Before attending Wesleyan, I didn’t know anyone who had an eating disorder. However, I had attended enough high school health courses to know that such conditions are prevalent among people my age. According to the Eating Disorders Coalition, a federal eating disorder advocacy organization, about 11 million Americans are suffering from an eating disorder. Of those, the United States Drug Administration claims that 90 percent are adolescents and young adults. However, without a personal connection to someone who was recovering or suffering from an eating disorder, I never felt compelled to consider the effect of these illnesses on those who struggle with them. I was never forced to consider the ways in which eating disorders are intertwined with societal discourse on food, health, and wellness.
All of that has changed. I am now close to several people who have struggled, or are still struggling, with an eating disorder. I have also learned that people I had known for years had been suffering from the emotional and physical effects of eating disorders without my knowledge. If my experience is any indication, such illnesses are, despite their prevalence, practically invisible to vast subsections of the Wesleyan population.
This “invisibility” is linked to the ways we at Wesleyan talk about food, health, and fitness, which can normalize porentially disordered behaviors. Our health-conscious campus has made our conversations about what we eat and how we exercise intensely competitive, and as such, they can be harmful and triggering for those who suffer or have recovered from an eating disorder and dangerous for those who are at risk of developing one.
Through merely our words, we have all accidentally rendered eating-disordered behavior socially acceptable, even desirable.
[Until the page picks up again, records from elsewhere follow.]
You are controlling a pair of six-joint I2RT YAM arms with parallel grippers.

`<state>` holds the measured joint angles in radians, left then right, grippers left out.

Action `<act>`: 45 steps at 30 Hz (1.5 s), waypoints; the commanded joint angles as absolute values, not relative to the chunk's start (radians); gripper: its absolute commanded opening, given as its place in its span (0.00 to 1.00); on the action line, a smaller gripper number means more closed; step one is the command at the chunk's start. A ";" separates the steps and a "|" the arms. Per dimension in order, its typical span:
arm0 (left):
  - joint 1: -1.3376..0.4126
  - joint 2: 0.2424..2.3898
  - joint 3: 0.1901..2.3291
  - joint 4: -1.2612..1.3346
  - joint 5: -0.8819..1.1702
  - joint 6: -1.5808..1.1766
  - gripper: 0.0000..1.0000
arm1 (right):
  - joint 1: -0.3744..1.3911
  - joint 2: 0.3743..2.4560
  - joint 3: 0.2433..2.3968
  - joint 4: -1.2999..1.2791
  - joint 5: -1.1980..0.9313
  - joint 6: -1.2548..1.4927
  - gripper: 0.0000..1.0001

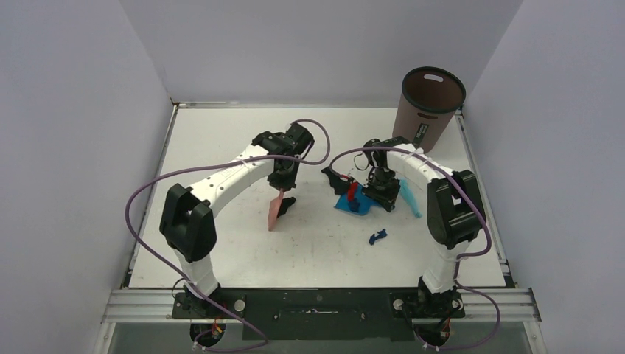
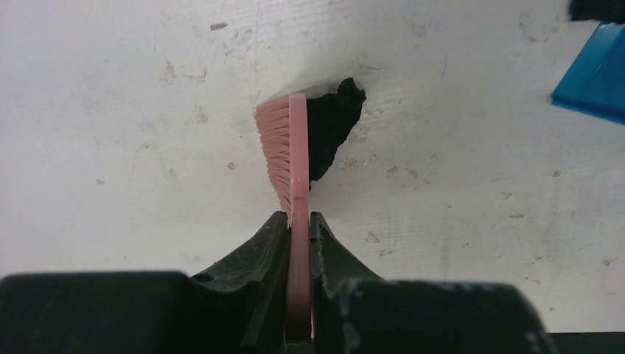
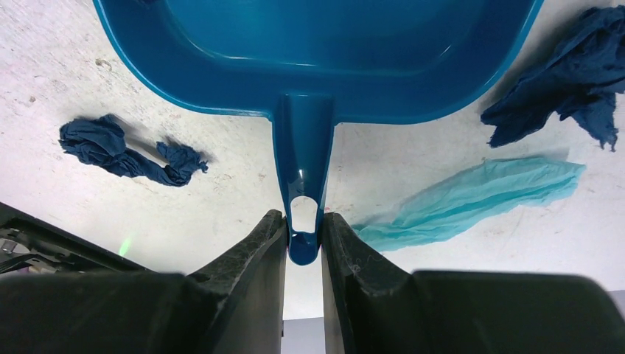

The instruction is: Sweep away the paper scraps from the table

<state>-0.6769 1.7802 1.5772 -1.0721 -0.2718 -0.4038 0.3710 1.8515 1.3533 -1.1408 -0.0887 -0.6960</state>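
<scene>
Pressure matters: the pink brush (image 2: 296, 158), clamped in the left jaws, should stay low on the counter (image 2: 110, 110) and push the black scrap (image 2: 333, 125) just beside it toward the blue dustpan (image 3: 317, 51), whose handle the right jaws grip; other paper scraps (image 3: 129, 151) lie around it.

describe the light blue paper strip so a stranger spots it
From the brown bin at the table's far right corner, come nearer to the blue dustpan. Right of its handle lies the light-blue strip: long and pale, unlike the crumpled dark-blue scraps nearby.
</scene>
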 commanded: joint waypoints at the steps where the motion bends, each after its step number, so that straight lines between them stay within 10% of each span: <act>1: -0.666 1.860 1.695 -0.921 -0.203 -0.425 0.00 | 0.389 1.851 1.393 -1.138 -0.058 -0.689 0.05; 16: -0.695 2.185 2.102 -0.797 0.073 -0.387 0.00 | 0.416 1.857 1.392 -1.131 -0.079 -0.676 0.05; 38: -0.792 1.941 1.991 -0.832 0.142 -0.380 0.00 | 0.385 1.691 1.272 -1.096 -0.118 -0.645 0.05; 45: -0.788 2.014 2.250 -1.074 0.001 -0.308 0.00 | 0.337 1.601 1.200 -1.150 -0.120 -0.662 0.05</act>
<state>-0.7891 1.9976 2.0647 -0.9306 0.0914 -0.3550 0.3683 1.6703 1.2331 -1.1149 -0.1135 -0.6598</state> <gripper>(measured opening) 0.097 0.200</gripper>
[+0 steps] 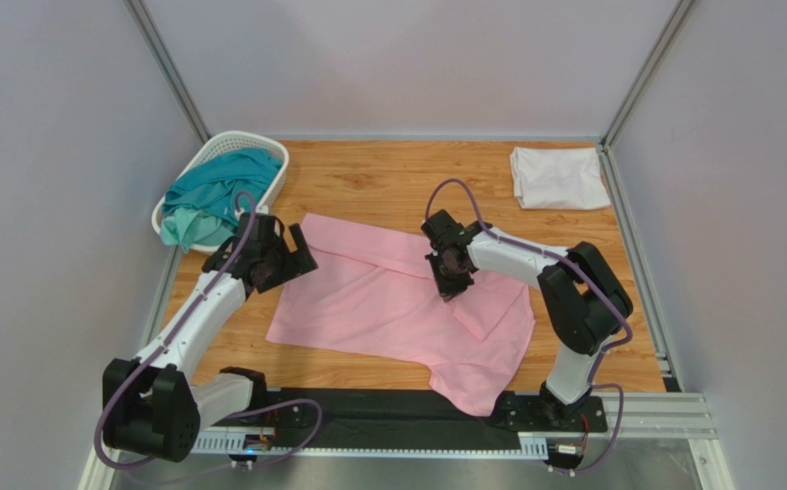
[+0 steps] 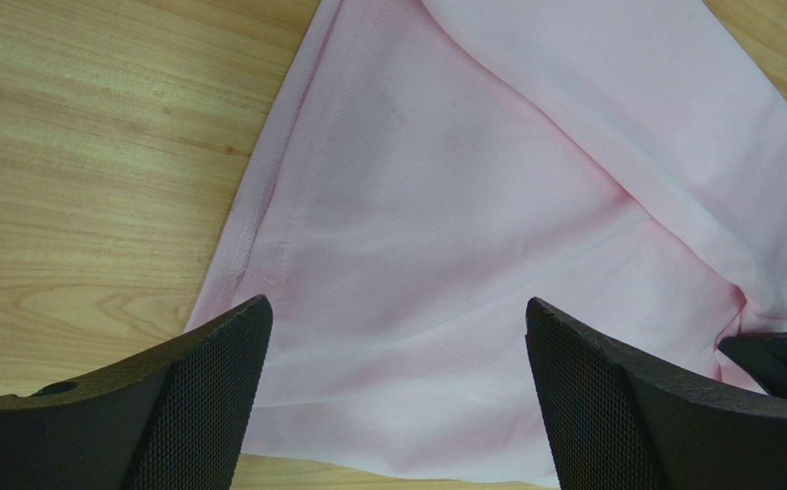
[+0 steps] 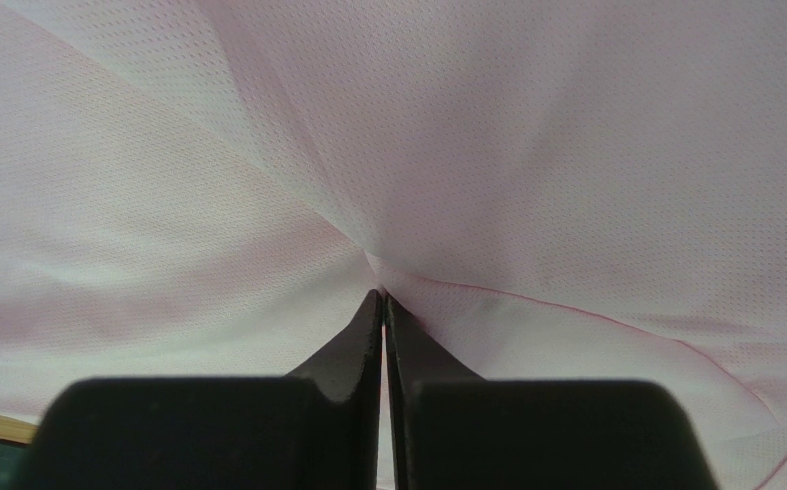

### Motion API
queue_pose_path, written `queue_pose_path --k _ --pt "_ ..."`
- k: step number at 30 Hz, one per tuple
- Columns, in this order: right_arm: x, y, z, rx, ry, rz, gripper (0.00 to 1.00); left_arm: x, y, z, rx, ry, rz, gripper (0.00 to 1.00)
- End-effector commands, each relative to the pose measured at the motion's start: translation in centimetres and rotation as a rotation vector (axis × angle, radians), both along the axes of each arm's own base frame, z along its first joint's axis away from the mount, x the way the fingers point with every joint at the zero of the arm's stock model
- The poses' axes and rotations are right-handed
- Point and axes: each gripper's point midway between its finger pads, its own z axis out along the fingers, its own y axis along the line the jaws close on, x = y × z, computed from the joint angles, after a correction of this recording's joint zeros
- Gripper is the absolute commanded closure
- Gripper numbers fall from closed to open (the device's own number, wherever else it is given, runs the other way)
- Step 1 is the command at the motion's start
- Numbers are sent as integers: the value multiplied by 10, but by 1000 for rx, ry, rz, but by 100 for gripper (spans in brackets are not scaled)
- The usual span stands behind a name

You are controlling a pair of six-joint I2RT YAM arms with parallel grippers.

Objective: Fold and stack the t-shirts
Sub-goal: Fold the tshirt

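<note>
The light pink t-shirt (image 1: 387, 306) lies spread on the wooden table, partly folded over itself. My right gripper (image 1: 453, 276) is shut on a pinch of its cloth near the middle right; in the right wrist view (image 3: 383, 298) the pink cloth (image 3: 571, 153) gathers into the closed tips. My left gripper (image 1: 283, 255) is open above the shirt's left edge; in the left wrist view (image 2: 398, 316) the pink cloth (image 2: 439, 204) lies between and beyond the spread fingers. A folded white t-shirt (image 1: 559, 178) lies at the far right. A teal t-shirt (image 1: 214, 194) is in the basket. The orange t-shirt is out of view.
The white lattice basket (image 1: 265, 148) stands at the far left corner. Grey walls and metal frame rails close the table on three sides. A dark strip (image 1: 387, 413) runs along the near edge between the arm bases.
</note>
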Motion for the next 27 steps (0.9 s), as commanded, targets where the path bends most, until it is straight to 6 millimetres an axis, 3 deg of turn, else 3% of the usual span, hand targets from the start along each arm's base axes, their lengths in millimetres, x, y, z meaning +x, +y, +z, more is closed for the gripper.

Take these common sentences, uttered at virtually every public meal: “I don’t need any more”; “I can’t believe how much I ate”; “I really shouldn’t eat that.” There are countless examples of these phrases, all of which revolve around the same idea: that food can be assigned negative or positive value and should be subjected to control and regulation. Although this treatment of food is common everywhere, at Wesleyan this practice takes on a fever pitch. When all students are expected to be health conscious, people go out of their way to atone for their dietary “sins” and to affirm to others that they know which foods are “bad” and which ones are “good.”
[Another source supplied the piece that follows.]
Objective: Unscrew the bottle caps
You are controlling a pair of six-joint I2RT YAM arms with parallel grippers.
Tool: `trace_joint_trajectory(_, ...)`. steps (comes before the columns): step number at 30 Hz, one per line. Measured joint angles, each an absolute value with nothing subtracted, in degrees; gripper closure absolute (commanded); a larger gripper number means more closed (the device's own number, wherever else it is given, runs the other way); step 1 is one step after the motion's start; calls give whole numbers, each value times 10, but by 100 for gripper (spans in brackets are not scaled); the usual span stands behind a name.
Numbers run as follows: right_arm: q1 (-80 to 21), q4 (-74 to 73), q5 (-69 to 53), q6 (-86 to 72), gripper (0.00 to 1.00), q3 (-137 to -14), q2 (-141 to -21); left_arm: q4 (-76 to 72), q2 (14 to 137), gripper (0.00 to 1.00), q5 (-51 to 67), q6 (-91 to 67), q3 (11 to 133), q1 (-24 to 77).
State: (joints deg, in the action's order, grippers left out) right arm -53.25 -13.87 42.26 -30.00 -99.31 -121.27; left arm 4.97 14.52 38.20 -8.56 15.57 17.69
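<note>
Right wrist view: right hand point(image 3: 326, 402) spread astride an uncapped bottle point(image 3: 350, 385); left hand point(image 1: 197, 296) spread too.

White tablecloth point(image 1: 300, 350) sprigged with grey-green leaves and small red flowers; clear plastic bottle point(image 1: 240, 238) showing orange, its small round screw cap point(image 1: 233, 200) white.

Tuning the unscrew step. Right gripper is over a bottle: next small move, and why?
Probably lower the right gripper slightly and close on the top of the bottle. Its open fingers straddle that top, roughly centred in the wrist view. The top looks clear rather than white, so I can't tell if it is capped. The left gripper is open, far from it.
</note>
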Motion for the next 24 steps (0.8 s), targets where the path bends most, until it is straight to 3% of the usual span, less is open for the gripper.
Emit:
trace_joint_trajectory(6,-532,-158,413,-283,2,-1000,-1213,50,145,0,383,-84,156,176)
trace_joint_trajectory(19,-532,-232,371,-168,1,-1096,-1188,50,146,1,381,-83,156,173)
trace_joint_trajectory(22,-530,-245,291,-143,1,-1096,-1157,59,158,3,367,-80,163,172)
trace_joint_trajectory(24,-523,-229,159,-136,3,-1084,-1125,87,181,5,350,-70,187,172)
Tied to our tendency to evaluate the food we eat is a communal obsession with exercise as a method for correcting “bad” dietary decisions. Exercise can of course be a positive activity, great for alleviating stress, increasing strength, and cultivating endurance, among other things. However, taken to an extreme or pursued for the wrong reasons, exercise can quickly become a compulsion, a means for unintentionally competing with others and exacerbating socially constructed, damaging fears about food. Once it is linked too closely with negative attitudes toward food, exercise no longer serves its proper function, instead becoming akin to “purging” oneself of “unhealthy” choices.
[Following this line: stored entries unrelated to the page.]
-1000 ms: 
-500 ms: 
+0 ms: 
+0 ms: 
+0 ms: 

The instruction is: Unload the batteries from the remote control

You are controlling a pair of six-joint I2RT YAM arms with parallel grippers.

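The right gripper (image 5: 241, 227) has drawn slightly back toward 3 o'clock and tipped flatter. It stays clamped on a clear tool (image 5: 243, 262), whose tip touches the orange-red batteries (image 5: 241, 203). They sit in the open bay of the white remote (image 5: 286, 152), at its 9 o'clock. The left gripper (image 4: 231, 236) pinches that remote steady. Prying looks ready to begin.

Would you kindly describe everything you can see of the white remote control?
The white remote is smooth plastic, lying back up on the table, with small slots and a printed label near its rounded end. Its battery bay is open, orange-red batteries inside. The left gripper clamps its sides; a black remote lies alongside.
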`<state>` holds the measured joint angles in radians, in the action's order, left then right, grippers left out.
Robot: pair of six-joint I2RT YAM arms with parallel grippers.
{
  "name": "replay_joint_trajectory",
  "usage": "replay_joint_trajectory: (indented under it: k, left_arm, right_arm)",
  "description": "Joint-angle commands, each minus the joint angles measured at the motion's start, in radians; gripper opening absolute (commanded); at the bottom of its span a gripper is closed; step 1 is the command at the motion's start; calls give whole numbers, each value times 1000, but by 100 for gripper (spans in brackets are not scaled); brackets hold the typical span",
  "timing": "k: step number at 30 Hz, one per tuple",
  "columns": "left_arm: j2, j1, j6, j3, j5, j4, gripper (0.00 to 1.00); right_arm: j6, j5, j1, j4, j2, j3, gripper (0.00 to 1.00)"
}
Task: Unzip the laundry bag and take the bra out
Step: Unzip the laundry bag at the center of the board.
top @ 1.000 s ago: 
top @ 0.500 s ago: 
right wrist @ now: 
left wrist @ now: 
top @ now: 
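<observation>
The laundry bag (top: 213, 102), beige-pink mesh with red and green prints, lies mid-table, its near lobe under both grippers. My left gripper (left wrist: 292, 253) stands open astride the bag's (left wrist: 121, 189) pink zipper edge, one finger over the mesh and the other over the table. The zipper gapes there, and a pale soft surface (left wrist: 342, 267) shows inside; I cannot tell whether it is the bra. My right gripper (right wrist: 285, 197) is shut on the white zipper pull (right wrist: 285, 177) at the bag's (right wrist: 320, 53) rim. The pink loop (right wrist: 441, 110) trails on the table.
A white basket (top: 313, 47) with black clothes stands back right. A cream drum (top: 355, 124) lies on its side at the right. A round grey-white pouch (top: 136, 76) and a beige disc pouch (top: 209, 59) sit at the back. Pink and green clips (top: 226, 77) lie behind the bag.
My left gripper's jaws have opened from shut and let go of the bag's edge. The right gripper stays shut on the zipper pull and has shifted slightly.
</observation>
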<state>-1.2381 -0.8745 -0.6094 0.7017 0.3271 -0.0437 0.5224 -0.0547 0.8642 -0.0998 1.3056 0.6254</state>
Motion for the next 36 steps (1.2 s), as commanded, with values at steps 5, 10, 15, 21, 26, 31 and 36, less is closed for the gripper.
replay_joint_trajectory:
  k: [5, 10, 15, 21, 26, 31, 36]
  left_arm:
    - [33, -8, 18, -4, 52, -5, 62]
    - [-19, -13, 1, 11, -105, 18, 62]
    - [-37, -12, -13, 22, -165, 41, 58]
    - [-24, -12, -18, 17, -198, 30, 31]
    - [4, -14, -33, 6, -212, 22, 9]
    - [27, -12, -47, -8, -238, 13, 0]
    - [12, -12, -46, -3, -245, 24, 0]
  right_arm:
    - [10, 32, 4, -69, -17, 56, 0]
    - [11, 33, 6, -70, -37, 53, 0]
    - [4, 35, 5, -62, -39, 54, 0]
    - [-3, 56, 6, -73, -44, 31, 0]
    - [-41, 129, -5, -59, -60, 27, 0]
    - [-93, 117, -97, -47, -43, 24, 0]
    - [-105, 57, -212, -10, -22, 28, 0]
It is rare to encounter discussions about exercise that aren’t laced with guilt or obligation. At a campus susceptible to competitive discussions about food consumption and fitness routines, such language is frequently harmful to those who hear it. It perpetuates the notion that a student who eats too much of something should feel guilty about that choice and must exercise to correct the “mistake.”
We are all guilty of using words and phrases that encourage harmful approaches toward food and exercise, facets of our lives that should feel relaxing and enjoyable, not compulsive and competitive. Even by just being aware of how easy it is to slip into damaging discourses on food and fitness, every Wesleyan student can work toward cultivating a more self-affirming, body-positive campus environment. It’s our responsibility to focus on the way we talk about these lifestyle choices in order to combat the communal perpetuation of disordered behaviors.